I am currently running into an issue with Kerberos ticket expiration from a keytab on WAS 8.5.5.5. The same process works correctly on Tomcat 8, and I believe the primary difference is the JDK / JAAS client configurations. I am running both as vanilla configurations (no server configurations except memory / heap sizings).
Here is a sample from the log file when ran on Websphere -
2015-12-01 19:49:42,393 WARN [UserGroupInformation] PriviledgedActionException as:principal/fqdn@place (auth:KERBEROS) cause:javax.security.sasl.SaslException: Failure to initialize security context [Caused by org.ietf.jgss.GSSException, major code: 8, minor code: 0
major string: Credential expired
minor string: Kerberos credential has expired]
Are there any custom JAAS configurations I use within WAS itself without having to write code to circumvent the IBM JDK behaving differently? I see an attempted re-login, but does not appear to handle the expiration (as it does on Oracle JDK).

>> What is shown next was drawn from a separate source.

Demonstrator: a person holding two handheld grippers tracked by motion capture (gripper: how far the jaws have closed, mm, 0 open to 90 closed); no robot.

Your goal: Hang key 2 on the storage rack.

2015-12-01 20:06:30,718 INFO [UserGroupInformation] Initiating logout for principal/fqdn@place
2015-12-01 20:06:30,718 DEBUG [UserGroupInformation] hadoop logout
2015-12-01 20:06:30,718 INFO [UserGroupInformation] Initiating re-login for artimapp/qa01-ost-tesla-h-ds02.td.local
2015-12-01 20:06:30,731 DEBUG [UserGroupInformation] hadoop login
2015-12-01 20:06:30,731 DEBUG [UserGroupInformation] hadoop login commit
2015-12-01 20:06:30,731 DEBUG [UserGroupInformation] using existing subject:[principal/fqdn@place, principal/fqdn@place]
Any help on this would be greatly appreciated.
I have come across this link - https://issues.apache.org/jira/browse/HADOOP-9969 .
I have also come across a similar ticket in Spring Security, in which the a custom Kerberos Client has been written for IBM to mirror the SunJaasKerberosTicketValidator - https://jira.spring.io/browse/SES-15 .
My preference is to avoid waiting on the Hadoop JIRA to be resolved and having to write custom clients just to get Websphere to work properly.